How to Mitigate CVE-2021-23133
Immediate Actions Required
- Update the Linux kernel to 5.12-rc8 or later, or apply the distribution backport that incorporates commit b166a20b07382b8bc1dcee2a448715c9c2c81b5b.
- Apply vendor patches from the Debian LTS announcement, Fedora package updates, and the NetApp Security Advisory NTAP-20210611-0008.
- Reboot affected hosts after patching, since live kernel changes are required to remove the vulnerable code path.
Patch Information
The upstream fix landed in the Linux kernel mainline as commit b166a20b07382b8bc1dcee2a448715c9c2c81b5b, shipped in 5.12-rc8. Distribution backports are available from Debian, Fedora, NetApp, and Broadcom.

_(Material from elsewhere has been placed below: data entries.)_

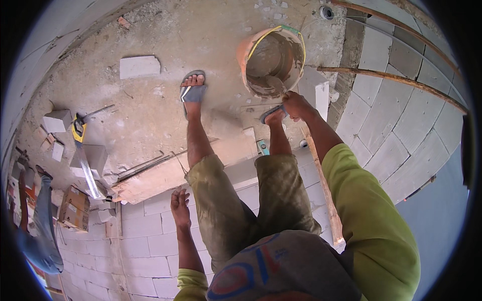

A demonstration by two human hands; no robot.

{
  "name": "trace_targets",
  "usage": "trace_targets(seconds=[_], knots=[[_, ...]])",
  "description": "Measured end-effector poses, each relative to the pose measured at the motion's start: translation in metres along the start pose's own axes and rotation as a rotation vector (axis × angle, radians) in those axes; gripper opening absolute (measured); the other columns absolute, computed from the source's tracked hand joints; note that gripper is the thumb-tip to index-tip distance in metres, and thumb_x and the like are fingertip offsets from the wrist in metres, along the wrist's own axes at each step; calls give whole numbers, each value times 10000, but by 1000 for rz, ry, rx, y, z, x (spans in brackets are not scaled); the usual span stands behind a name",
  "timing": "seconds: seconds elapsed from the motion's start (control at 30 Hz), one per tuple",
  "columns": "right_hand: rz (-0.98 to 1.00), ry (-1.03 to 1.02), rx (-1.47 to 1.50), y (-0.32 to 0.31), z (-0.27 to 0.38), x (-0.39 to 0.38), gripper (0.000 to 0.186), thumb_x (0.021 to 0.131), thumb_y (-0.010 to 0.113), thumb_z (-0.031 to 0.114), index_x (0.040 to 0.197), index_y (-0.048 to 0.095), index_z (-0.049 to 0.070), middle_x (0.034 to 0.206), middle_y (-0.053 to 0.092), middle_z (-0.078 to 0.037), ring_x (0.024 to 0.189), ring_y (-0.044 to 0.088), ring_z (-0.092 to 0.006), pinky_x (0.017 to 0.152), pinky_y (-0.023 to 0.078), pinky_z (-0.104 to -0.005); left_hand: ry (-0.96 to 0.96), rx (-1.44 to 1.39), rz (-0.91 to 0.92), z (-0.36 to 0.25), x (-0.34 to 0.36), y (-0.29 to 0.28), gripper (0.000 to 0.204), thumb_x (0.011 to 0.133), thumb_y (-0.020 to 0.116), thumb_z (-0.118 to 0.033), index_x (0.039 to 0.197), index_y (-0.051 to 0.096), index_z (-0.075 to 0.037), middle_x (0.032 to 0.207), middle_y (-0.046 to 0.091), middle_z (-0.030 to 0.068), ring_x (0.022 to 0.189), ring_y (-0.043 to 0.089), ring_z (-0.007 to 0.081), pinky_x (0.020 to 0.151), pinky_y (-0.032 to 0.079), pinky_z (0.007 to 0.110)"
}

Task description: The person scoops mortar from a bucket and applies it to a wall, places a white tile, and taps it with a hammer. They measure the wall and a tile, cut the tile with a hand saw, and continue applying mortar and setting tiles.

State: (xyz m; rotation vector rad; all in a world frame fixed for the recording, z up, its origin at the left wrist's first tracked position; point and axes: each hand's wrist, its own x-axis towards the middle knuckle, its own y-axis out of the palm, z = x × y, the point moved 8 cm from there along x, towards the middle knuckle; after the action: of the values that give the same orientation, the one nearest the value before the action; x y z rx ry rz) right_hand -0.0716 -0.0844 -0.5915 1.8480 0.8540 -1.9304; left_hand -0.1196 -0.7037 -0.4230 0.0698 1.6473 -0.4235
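My right hand point(298, 106) is closed at the near rim of an orange bucket point(247, 50) with a yellow and green handle. In its grip is what looks like a trowel point(275, 86), its mortar-coated end dipping into the bucket. Wet grey mortar point(271, 56) fills part of the bucket. Beside my left thigh hangs my left hand point(179, 205), fingers loosely curled and slightly apart, with nothing visible in it.
On the left, a handsaw point(86, 155) with a yellow handle leans by cut blocks point(93, 159). A carton point(74, 208) and another person point(44, 220) are farther left. A teal spirit level point(262, 147) lies near my feet. Wooden poles point(396, 78) cross the block wall point(396, 113) at right.
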Motion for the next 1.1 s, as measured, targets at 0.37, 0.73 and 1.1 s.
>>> trace_targets(seconds=[0.37,0.73,1.1], knots=[[359,228,1396,50,14,-33,330,1158,537,438,1372,583,191,892,631,-53,608,543,-125,495,389,-269,437,506,3,-104,-65,121,386,1106,669,-216,1406,650,26,1347,711,239,1225,710,336,1050,568,437],[896,-440,2198,140,31,23,466,1123,628,489,1475,583,188,841,614,-28,522,501,-95,436,357,-222,437,712,-17,-114,-59,117,428,1102,684,-256,1418,645,29,1322,738,229,1177,732,316,1006,580,426],[591,-1238,2159,148,-78,-143,634,1058,720,198,1624,454,95,933,665,-108,648,609,-157,554,481,-294,790,1280,23,-253,-79,217,410,1135,609,-296,1346,703,43,1230,779,198,1110,736,272,1018,559,402]])
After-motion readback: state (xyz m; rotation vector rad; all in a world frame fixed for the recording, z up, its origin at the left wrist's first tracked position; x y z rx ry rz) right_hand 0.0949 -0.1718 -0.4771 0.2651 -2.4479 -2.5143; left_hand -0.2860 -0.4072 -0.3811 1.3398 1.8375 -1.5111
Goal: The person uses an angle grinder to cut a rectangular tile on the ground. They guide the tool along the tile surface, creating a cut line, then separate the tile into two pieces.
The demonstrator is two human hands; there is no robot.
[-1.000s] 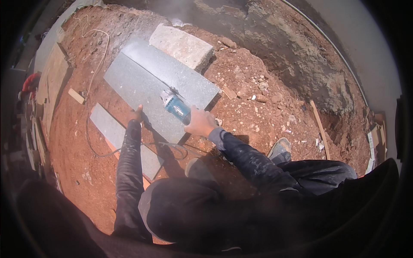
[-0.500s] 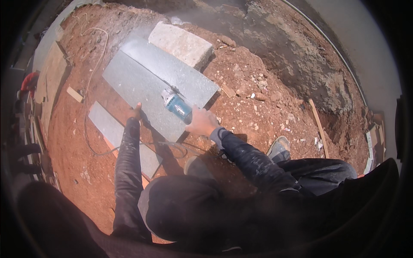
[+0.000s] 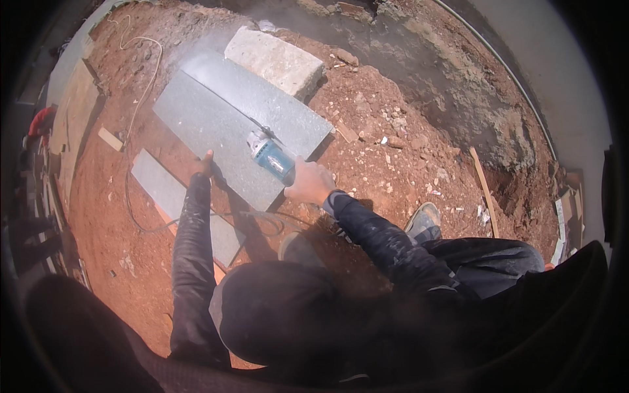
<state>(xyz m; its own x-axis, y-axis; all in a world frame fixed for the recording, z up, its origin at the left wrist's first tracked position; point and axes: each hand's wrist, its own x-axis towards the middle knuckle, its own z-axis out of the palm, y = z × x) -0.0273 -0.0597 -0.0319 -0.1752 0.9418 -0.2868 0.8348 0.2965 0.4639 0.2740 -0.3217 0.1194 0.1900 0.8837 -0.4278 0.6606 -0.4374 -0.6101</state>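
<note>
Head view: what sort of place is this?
Probably an outdoor building site: bare reddish soil underfoot, a grinder held at a dusty grey slab, and a loose wooden strip lying on the ground.

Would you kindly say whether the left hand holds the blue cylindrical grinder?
No, the right hand grips the blue cylindrical grinder; the left hand is apart from it.

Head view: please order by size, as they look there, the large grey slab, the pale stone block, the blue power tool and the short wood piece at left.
1. Large grey slab
2. Pale stone block
3. Blue power tool, partly covered by the right hand
4. Short wood piece
</note>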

Additional context is published on the Openwall oss-security list.
Workarounds
- Blacklist the sctp kernel module on systems that do not require SCTP, preventing the vulnerable code from being loaded.
- Remove or audit any BPF_CGROUP_INET_SOCK_CREATE programs that deny SCTP socket creation to close the unprivileged exploitation path until patches are applied.
- Restrict CAP_NET_ADMIN and SCTP socket creation to trusted services using seccomp or LSM policies.
# Blacklist the SCTP module to mitigate exposure until patched
echo "install sctp /bin/true" | sudo tee /etc/modprobe.d/disable-sctp.conf
sudo rmmod sctp 2>/dev/null || true
# Verify installed kernel version meets the fix level
uname -r
# Debian/Ubuntu: apply updates
sudo apt-get update && sudo apt-get install --only-upgrade linux-image-$(uname -r | sed 's/.*-//')
# Fedora: apply updates
sudo dnf update kernel
Disclaimer: This content was generated using AI. While we strive for accuracy, please verify critical information with official sources.